Re: RAID performance - new kernel results - 5x SSD RAID5

Adam Goryachev <mailinglists@xxxxxxxxxxxxxxxxxxxxxx> · Sat, 02 Mar 2013 03:06:30 +1100

Hi all,

No, sorry, I haven't curled up and died yet, and I am still working
through this. Things have somewhat calmed down, and I've tried not to
break anything more than it already is, as well as trying to catch up on
sleep.

So, I'm going to run through a quick summary of what has happened to
date, and at the end recap what I'm going to try and achieve this
weekend. Finally, I hope by the end of the weekend, it will run like a
dream :)

So, from the beginning (skip to the end if you remember this/get bored)

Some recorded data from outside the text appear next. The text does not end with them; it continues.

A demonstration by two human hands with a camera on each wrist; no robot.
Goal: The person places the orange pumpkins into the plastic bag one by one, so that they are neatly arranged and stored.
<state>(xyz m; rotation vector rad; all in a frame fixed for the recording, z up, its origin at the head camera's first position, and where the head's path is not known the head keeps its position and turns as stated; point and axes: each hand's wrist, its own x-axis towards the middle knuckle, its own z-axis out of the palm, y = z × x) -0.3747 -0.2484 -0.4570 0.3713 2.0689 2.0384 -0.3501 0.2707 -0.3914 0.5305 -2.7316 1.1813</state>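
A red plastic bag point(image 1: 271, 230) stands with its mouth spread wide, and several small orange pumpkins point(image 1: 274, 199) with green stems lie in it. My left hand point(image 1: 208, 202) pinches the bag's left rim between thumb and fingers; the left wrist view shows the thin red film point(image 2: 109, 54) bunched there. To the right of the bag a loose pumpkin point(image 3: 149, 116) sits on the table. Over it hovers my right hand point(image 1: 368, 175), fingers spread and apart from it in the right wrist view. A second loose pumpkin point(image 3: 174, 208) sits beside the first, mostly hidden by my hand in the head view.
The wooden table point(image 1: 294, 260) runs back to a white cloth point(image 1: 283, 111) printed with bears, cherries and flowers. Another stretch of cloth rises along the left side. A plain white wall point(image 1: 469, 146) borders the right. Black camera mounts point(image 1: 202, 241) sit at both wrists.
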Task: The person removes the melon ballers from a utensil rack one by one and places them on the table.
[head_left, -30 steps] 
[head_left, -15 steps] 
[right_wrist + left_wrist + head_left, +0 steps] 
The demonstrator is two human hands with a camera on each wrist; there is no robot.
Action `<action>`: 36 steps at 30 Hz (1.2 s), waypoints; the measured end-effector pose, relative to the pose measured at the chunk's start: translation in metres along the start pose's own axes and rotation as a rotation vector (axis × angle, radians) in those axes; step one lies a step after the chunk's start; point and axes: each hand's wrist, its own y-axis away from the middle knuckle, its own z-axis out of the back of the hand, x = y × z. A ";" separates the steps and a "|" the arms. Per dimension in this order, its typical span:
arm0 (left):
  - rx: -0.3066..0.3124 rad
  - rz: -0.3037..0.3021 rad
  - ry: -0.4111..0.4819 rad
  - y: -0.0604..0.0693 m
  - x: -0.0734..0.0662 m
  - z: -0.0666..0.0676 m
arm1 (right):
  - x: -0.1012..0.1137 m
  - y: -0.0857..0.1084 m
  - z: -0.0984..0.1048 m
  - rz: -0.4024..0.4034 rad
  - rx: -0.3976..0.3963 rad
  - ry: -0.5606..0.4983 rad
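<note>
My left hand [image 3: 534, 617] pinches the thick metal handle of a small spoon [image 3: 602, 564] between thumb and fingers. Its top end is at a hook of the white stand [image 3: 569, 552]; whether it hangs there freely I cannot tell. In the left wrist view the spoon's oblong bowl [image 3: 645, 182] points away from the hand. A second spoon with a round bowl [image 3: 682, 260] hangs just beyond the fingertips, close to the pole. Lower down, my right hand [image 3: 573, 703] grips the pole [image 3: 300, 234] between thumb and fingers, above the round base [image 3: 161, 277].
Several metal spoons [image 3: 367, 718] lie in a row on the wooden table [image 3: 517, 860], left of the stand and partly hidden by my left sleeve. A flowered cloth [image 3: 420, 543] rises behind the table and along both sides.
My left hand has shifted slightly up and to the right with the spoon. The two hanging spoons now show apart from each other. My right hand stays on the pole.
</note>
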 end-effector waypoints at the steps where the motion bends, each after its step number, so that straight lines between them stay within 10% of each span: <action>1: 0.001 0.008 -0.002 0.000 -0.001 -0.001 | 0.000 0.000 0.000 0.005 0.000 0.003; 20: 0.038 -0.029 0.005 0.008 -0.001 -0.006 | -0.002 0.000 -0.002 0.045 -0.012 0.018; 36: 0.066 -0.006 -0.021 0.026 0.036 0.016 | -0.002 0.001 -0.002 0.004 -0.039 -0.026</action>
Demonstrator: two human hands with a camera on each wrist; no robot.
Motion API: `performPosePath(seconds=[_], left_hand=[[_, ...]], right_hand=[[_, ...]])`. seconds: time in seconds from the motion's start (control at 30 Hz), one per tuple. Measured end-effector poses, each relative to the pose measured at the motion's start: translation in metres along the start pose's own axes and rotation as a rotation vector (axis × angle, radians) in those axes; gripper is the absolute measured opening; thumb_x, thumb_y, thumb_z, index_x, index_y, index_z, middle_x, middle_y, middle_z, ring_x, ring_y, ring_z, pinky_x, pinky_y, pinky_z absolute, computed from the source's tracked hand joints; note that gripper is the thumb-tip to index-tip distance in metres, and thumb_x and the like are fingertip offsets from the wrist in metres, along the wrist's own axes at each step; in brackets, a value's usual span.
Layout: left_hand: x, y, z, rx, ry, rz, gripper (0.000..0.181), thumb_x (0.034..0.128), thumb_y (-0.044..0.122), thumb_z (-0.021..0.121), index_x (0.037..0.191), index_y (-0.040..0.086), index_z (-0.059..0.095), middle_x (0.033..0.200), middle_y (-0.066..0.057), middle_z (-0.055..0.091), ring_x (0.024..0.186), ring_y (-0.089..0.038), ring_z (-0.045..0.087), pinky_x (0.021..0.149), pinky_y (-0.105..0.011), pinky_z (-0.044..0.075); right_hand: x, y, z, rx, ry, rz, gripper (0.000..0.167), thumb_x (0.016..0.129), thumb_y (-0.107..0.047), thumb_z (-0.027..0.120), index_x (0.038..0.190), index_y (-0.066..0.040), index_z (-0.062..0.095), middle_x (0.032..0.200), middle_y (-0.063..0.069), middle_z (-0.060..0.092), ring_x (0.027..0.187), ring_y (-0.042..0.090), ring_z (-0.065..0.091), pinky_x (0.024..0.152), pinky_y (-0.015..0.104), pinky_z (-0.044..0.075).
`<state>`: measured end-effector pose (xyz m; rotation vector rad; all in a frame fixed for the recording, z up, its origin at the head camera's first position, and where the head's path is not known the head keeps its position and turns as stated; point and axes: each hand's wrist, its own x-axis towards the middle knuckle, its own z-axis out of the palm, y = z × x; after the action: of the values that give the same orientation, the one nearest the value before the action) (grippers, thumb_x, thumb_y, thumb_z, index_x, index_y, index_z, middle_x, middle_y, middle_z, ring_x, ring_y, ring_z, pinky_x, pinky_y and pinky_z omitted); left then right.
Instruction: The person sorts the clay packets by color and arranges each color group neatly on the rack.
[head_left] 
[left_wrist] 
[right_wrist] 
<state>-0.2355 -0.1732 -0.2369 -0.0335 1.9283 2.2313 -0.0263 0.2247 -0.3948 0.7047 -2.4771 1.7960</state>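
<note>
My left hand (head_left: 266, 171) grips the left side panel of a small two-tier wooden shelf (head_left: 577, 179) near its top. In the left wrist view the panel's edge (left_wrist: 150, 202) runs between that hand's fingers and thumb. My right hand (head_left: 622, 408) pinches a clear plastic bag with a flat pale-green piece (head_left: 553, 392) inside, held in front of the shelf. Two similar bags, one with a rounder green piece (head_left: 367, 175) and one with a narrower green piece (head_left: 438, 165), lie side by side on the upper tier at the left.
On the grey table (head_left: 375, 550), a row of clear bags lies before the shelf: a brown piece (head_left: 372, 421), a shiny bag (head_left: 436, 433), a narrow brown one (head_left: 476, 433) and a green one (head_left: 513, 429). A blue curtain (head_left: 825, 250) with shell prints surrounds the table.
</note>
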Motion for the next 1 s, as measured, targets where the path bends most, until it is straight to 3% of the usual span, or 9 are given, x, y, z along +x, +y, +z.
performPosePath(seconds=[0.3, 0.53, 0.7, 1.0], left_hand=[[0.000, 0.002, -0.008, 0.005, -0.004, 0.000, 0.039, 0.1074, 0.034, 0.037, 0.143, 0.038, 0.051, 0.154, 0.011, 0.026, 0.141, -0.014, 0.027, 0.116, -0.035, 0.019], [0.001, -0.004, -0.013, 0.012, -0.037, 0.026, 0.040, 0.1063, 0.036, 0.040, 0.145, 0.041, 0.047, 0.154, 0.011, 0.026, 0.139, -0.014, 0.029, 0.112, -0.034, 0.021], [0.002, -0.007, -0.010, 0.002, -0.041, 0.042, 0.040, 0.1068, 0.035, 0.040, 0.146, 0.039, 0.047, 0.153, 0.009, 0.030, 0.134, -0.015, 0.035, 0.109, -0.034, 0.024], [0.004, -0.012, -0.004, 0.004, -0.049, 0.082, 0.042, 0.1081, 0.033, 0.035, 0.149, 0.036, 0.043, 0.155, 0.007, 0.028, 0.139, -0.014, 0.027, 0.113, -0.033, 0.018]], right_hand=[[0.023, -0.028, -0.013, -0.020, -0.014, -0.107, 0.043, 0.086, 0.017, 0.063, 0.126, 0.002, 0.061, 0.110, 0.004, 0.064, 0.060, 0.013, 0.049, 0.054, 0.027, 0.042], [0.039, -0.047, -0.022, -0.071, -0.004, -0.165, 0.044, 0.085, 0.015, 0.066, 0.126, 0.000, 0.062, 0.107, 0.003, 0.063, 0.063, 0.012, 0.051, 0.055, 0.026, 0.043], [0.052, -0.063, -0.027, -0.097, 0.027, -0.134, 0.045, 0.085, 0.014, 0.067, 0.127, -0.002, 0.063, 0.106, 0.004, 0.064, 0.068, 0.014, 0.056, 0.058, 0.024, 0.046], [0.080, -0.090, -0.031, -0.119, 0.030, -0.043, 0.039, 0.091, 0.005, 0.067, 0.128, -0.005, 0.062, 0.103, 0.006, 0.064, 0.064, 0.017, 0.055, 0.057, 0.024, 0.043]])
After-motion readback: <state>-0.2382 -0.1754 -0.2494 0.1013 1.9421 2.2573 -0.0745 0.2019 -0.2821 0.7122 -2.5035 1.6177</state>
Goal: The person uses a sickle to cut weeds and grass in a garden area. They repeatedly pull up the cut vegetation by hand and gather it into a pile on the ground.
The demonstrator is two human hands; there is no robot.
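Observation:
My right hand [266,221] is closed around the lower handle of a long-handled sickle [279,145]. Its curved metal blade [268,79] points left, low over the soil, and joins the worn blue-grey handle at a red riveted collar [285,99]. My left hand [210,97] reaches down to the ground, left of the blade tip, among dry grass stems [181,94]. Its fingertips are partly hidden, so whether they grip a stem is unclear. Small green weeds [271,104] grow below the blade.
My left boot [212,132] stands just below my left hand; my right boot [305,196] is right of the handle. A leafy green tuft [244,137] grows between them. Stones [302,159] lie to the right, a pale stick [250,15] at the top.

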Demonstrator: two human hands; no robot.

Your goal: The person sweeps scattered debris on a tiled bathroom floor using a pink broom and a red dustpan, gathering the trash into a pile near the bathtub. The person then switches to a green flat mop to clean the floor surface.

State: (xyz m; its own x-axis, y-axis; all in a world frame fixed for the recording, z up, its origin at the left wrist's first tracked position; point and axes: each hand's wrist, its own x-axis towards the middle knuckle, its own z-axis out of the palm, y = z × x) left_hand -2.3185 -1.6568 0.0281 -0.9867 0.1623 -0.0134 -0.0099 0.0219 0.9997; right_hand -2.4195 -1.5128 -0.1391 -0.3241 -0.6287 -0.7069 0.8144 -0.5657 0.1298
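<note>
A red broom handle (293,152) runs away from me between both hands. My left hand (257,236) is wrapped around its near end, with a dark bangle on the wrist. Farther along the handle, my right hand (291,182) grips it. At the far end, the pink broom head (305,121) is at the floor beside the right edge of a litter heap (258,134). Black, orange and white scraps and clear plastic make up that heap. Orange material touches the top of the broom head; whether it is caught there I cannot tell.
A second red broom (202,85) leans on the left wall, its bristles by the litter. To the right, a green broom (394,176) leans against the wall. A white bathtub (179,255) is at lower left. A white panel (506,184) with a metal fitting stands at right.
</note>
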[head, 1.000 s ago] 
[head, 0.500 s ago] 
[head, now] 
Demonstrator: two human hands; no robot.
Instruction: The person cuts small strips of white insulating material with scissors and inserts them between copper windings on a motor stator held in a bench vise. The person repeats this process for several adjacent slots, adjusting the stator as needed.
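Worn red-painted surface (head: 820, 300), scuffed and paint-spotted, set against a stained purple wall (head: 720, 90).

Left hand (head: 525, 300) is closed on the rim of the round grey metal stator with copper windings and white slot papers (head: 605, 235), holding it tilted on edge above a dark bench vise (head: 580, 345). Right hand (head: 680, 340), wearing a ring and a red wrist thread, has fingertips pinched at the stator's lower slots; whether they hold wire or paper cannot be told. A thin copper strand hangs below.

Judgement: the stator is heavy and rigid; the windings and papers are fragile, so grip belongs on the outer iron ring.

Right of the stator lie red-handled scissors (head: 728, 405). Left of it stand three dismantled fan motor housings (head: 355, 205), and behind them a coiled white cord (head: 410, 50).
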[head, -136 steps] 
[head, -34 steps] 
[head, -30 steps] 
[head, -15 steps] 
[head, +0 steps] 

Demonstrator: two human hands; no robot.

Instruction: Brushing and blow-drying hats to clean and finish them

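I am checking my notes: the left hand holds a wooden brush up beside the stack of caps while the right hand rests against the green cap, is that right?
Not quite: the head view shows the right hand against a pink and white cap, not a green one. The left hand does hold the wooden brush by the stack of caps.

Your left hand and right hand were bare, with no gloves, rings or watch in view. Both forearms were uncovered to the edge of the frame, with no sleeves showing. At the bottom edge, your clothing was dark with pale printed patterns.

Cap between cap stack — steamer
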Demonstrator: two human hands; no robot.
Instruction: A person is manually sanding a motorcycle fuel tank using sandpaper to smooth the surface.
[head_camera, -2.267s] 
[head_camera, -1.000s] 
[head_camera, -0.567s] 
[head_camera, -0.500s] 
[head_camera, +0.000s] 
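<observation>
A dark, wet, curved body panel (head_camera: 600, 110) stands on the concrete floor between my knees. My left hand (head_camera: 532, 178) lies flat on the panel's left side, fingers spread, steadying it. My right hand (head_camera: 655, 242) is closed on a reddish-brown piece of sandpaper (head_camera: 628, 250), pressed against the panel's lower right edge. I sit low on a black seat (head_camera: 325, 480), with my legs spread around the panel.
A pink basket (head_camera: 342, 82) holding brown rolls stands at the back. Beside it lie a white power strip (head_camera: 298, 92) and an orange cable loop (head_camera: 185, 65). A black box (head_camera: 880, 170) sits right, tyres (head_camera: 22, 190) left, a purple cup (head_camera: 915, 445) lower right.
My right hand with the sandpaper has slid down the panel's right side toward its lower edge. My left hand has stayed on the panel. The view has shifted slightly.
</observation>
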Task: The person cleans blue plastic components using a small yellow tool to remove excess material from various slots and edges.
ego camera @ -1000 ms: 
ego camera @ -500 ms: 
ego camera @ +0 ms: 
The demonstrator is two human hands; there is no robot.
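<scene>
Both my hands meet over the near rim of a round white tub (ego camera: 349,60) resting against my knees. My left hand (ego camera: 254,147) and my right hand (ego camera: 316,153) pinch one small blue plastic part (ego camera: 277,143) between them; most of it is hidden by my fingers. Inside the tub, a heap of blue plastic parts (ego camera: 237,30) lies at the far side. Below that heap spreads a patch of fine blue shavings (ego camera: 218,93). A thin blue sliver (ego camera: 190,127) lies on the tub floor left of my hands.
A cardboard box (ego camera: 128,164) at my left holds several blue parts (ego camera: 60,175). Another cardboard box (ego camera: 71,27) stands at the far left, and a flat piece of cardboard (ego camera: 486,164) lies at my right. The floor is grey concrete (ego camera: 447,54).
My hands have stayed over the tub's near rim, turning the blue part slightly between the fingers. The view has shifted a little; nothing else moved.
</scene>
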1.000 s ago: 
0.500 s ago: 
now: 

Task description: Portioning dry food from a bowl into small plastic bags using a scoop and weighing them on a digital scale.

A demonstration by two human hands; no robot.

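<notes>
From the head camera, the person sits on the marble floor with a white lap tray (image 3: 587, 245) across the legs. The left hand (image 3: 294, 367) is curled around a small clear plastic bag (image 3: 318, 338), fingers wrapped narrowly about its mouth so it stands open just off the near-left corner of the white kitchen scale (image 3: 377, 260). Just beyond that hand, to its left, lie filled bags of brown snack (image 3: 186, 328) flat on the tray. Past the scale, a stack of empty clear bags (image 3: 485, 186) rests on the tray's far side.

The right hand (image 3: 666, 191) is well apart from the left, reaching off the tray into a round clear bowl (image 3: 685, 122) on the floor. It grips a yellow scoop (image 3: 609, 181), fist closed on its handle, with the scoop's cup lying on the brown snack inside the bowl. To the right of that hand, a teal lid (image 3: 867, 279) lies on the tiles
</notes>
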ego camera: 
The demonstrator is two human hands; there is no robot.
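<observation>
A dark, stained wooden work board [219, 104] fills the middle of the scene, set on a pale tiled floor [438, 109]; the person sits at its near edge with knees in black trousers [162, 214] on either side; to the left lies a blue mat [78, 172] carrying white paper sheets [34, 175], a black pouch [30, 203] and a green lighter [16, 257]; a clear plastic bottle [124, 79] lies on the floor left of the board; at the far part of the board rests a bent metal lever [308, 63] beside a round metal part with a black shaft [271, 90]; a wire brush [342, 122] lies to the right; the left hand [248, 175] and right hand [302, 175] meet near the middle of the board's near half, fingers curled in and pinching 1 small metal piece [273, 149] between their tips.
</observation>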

I had a SAN (called san1) server which was Debian Stable, with 5 x 480GB
Intel 520s MLC SSD's in a Linux md raid5 array.
On top of the RAID array is DRBD, (for the purposes of the rest of this
project/discussion, it is disconnected from the secondary).
On top of DRBD is LVM2, which divides up the space for each VM
On top of this is iet (iSCSI) to export each LV individually
The server had 4 x 1Gbps ethernet connected in round-robin to the
switch, plus 1 x 1Gbps ethernet for "management" and 1 x 1Gbps ethernet
crossover connection to the secondary DRBD which is in
disconnected/offline mode.

There are 8 Xen servers running Debian Testing, with a single 1Gbps
ethernet connection each, connected to the same switch as above.

Each xen server runs open-iscsi and logs into all available iSCSI
'shares'. This then appears as /dev/sdX which is passed as to the MS
Windows VM running on it (and it has the GPLPV drivers installed).

I was using the deadline scheduler, and it was advised to try changing
to noop, and disable NCQ (ie putting the driver in native IDE mode or
setting queue depth to 1).

I tried the noop in combination with stupidly:
echo 1 > /sys/block/sdb/queue/nr_requests
Which predictably resulted in poor performance. I reversed both
settings, and continued with the deadline scheduler.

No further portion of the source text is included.